- **EXERCISE AIM**: Only the number is needed: the count of lines in the records with the word "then".

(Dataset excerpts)
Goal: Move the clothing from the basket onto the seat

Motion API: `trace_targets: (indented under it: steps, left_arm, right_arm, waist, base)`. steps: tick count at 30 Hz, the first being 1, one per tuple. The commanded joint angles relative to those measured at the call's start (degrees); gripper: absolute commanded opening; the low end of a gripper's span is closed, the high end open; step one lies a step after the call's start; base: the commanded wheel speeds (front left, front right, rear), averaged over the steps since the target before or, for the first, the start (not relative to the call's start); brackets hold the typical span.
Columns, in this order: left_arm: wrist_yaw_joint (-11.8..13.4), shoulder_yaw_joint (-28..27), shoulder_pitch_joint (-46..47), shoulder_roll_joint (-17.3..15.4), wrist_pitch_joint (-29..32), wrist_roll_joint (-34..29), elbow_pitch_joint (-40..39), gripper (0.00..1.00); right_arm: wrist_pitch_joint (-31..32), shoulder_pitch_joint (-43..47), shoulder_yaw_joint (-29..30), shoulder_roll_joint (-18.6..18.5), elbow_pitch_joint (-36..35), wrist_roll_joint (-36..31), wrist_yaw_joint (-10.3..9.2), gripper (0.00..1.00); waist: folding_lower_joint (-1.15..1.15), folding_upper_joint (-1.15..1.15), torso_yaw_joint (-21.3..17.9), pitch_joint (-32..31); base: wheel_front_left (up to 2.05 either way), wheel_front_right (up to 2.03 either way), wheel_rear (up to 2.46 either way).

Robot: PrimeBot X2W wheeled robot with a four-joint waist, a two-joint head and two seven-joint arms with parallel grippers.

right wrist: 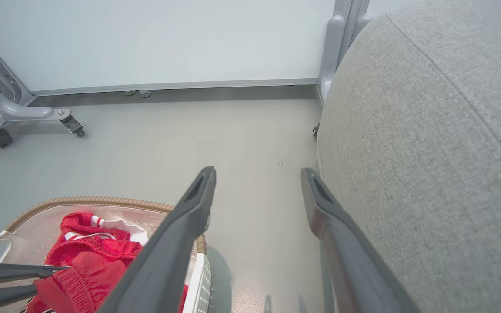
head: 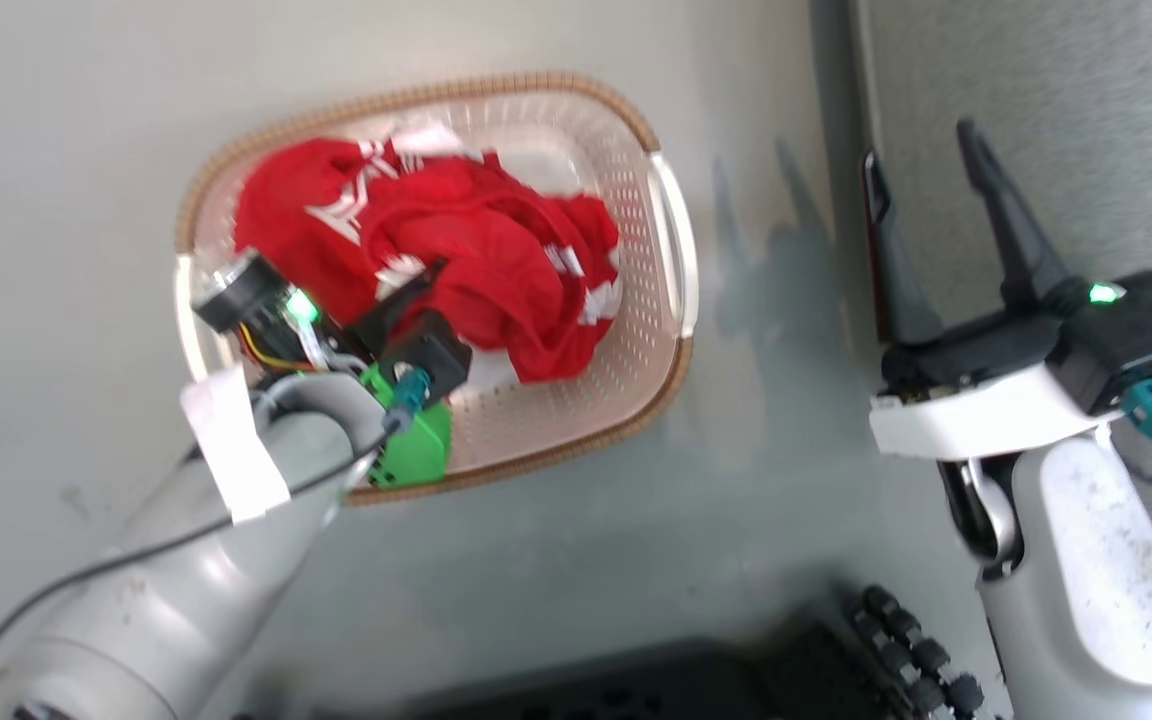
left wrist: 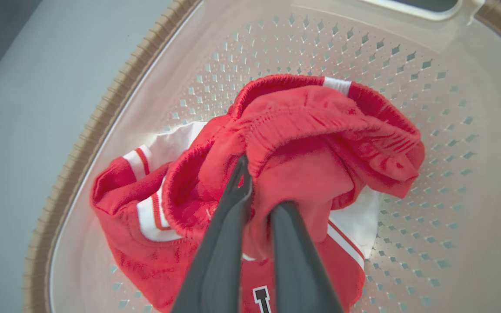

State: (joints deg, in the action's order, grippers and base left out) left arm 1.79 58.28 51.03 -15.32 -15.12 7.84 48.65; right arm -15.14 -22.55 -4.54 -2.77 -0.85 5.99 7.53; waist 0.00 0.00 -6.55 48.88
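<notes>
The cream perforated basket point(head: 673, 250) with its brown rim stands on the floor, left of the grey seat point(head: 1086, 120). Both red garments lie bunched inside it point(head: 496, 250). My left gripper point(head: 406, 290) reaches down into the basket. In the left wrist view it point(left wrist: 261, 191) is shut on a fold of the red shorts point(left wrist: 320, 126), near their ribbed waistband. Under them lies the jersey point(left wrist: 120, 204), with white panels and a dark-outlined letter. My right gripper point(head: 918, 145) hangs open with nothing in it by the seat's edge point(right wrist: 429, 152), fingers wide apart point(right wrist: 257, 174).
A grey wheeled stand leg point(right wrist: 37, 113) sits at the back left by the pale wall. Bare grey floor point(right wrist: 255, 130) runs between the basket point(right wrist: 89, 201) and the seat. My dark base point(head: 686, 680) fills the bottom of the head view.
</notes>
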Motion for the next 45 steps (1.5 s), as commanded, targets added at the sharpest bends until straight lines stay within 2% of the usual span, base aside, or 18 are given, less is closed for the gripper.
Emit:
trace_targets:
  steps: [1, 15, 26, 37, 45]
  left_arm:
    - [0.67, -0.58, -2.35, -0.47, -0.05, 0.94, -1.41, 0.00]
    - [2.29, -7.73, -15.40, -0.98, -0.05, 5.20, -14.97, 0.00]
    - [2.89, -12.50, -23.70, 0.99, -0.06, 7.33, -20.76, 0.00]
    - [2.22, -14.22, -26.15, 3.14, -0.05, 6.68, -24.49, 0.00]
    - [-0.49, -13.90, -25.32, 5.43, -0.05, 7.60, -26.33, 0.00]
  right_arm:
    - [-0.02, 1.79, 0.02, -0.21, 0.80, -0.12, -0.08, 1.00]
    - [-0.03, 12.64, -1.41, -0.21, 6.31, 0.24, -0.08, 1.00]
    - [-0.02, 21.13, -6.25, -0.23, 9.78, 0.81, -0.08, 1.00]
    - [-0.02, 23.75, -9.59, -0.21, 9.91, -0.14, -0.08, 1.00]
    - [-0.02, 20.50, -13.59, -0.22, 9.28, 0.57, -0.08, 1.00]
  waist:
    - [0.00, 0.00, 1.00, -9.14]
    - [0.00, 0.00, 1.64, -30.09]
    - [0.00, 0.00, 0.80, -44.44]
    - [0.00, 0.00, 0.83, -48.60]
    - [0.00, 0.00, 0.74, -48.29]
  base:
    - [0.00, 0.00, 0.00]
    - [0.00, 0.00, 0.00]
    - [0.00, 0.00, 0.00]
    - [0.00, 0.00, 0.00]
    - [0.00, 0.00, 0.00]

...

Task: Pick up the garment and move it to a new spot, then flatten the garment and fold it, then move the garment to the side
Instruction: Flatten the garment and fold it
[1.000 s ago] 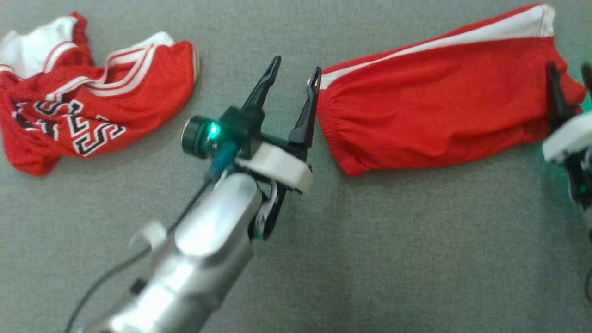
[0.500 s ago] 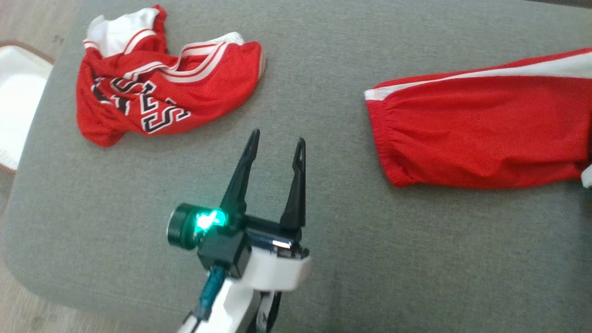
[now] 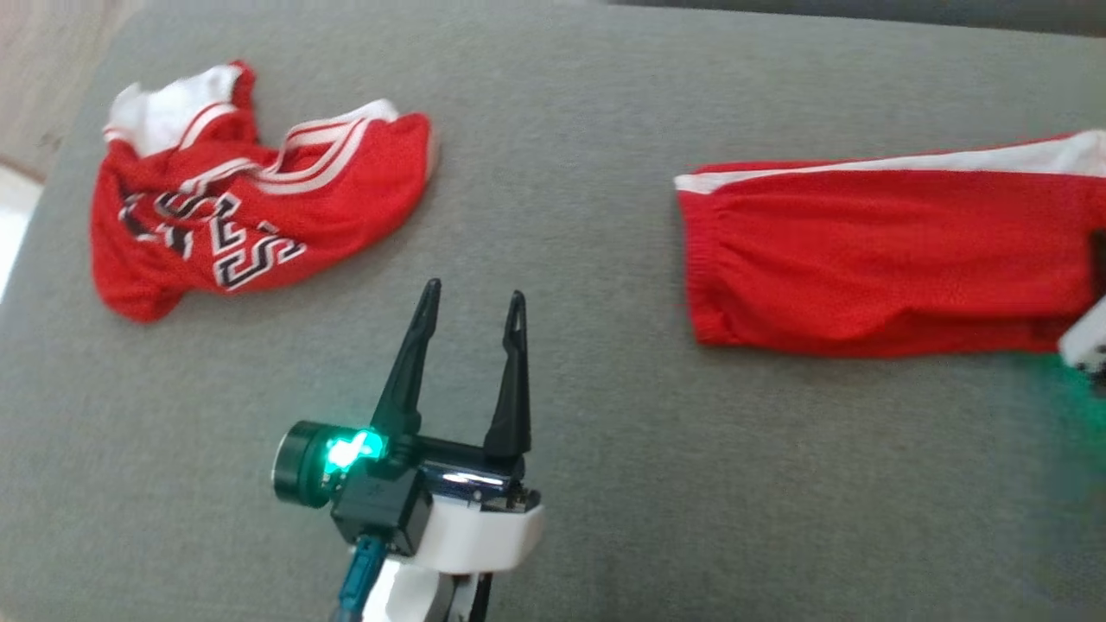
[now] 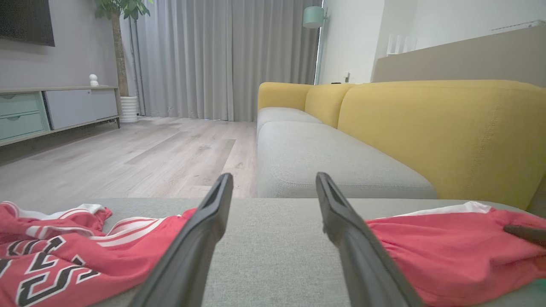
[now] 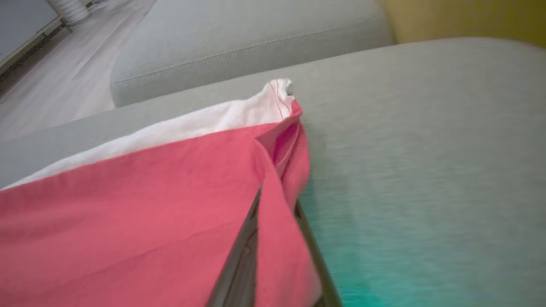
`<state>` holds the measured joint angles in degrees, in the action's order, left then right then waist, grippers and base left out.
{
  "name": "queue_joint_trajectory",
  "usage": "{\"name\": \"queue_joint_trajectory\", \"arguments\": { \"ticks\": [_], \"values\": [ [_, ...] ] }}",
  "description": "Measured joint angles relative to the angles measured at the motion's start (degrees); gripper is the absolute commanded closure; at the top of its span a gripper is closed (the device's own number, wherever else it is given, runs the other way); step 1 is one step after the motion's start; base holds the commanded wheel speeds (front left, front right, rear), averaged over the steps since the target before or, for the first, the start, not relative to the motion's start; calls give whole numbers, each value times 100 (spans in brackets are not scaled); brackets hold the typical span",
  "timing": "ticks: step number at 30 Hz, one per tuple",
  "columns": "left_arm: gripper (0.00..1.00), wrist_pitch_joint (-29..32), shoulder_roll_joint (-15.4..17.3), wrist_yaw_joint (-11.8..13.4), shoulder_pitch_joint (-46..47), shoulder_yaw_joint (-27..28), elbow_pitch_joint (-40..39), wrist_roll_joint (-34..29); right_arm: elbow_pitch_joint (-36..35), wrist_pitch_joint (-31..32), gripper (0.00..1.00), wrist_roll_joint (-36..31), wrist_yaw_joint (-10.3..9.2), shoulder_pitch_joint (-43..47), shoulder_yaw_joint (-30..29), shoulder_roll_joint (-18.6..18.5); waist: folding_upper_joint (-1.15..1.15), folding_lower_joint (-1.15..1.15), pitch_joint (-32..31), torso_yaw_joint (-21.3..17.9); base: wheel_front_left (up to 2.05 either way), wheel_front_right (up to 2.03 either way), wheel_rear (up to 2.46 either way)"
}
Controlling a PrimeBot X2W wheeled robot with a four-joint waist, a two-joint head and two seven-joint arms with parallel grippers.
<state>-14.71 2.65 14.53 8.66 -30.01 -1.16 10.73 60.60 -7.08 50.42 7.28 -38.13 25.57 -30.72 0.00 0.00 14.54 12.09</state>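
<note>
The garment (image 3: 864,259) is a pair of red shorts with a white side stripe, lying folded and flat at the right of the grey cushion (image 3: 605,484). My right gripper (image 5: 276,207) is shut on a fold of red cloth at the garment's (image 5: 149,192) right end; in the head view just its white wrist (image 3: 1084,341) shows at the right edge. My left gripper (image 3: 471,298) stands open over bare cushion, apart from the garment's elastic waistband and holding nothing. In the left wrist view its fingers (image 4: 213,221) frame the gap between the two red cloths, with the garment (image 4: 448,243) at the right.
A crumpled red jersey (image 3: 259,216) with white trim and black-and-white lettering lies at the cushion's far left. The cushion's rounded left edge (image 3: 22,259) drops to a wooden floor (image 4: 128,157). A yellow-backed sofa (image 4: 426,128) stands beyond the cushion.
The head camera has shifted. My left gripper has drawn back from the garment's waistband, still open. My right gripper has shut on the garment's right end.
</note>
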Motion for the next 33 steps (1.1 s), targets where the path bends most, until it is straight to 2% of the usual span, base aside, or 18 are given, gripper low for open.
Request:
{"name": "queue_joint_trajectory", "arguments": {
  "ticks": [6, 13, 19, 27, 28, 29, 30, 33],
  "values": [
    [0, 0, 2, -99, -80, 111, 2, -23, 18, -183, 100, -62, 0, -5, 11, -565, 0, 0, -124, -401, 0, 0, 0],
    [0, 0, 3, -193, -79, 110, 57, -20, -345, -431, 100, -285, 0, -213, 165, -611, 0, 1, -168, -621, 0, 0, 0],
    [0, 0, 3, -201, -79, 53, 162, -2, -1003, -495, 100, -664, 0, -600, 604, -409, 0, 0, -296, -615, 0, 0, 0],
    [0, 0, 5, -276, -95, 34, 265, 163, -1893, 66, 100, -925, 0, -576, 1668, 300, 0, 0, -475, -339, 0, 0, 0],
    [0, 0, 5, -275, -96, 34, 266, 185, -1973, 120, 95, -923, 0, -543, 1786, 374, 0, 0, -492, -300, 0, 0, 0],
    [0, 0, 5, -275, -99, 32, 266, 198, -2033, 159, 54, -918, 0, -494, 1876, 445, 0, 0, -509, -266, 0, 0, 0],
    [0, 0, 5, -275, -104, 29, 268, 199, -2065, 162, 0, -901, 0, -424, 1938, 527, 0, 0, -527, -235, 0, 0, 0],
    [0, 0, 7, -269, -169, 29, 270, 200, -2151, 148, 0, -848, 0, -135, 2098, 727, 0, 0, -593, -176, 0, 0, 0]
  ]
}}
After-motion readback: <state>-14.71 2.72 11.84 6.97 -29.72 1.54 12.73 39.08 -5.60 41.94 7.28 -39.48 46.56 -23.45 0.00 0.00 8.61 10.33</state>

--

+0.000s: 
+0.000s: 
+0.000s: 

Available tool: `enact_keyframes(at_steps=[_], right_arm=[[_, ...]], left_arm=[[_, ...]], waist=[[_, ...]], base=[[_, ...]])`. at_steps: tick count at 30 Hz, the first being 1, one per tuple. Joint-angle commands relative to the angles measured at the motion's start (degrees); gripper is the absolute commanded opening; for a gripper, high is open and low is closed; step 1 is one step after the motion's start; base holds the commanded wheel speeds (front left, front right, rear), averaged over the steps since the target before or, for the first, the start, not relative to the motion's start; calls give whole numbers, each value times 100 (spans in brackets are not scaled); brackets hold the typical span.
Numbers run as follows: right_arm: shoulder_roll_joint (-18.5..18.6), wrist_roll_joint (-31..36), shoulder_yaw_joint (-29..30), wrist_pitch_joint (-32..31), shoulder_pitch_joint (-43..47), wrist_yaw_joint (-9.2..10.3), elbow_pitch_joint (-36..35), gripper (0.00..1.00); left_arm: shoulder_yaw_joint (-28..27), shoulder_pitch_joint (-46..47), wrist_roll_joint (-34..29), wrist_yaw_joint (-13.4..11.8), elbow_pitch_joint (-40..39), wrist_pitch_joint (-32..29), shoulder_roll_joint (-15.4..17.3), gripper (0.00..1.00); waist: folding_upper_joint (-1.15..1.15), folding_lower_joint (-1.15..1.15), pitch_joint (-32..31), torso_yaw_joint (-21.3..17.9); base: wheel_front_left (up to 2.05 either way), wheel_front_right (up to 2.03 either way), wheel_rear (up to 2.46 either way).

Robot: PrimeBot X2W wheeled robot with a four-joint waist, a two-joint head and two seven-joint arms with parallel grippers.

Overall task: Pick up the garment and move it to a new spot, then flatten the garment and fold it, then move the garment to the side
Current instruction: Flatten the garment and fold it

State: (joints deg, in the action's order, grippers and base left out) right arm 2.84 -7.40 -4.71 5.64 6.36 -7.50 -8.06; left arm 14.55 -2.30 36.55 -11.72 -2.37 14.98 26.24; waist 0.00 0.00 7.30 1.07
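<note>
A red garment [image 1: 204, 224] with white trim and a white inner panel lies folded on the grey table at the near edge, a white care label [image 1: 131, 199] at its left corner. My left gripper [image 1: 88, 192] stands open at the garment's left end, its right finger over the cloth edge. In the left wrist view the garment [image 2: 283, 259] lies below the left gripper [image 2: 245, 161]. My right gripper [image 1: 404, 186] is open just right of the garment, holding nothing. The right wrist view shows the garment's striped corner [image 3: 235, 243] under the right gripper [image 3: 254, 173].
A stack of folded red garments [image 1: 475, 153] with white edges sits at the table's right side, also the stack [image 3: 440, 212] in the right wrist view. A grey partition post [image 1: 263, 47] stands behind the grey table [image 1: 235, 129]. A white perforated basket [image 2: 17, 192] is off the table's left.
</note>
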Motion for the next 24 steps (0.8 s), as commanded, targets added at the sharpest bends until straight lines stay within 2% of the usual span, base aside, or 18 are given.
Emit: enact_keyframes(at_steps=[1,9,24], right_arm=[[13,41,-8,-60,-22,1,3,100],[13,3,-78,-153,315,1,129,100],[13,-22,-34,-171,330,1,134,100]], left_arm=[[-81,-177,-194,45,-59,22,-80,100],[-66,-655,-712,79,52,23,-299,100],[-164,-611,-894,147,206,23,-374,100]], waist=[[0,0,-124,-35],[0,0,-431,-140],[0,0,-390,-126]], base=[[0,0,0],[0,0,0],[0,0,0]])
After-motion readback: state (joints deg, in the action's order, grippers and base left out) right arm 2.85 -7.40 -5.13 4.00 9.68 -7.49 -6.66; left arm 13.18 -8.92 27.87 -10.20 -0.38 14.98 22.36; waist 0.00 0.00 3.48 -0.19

- **WRITTEN SOLUTION**: 3